“You are my sunshine, my only sunshine
You make me happy when skies are gray
You’ll never know, dear, how much I love you
Please don’t take my sunshine away” — Johnny Cash
My Black History Month gift to myself was to sit my Black ass down and be still for the month. I’m not sure I lived up to that goal, but there’s always next year. So here I sit with you, a month older with the same bleeding heart, and I want to share Elizabeth Bea Heredia with you.
Elizabeth (who people fondly called Lisa), my mother, died ten years ago today. 3,650 days of “I have to call mom!” but remembering that she’s gone right as I reach my phone. Long summers of knowing there would be no more set trips to garage sales, or nights spent watching the airplanes take off. All of a sudden, the world decided that on a random day in March that the significance behind circus peanut candy, state fair cream puffs, and Elvis Presley meant nothing and everything all at once. And some days, when her presence is what I need to make it through, I remind myself of these things – things that still stand and remind me of her when she isn’t here to do so herself.

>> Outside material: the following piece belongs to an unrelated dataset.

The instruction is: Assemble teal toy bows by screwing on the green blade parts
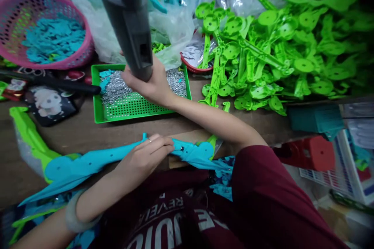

I write this not detached from the fact that two weeks ago today, I almost joined her, wherever she is. I’m sure this will ring true for other moments in my life, but it was there alone in the hospital that I realized I really, truly needed my mother. I did not need her to make things okay or tell me I was loved. No, I needed something familiar and solid – I needed her stress three days before Christmas, her anger when my classmates teased me for being adopted, her wisdom when she woke up early on Thanksgiving and remade her tuna salad because she had a dream the batch she made went bad and people got sick.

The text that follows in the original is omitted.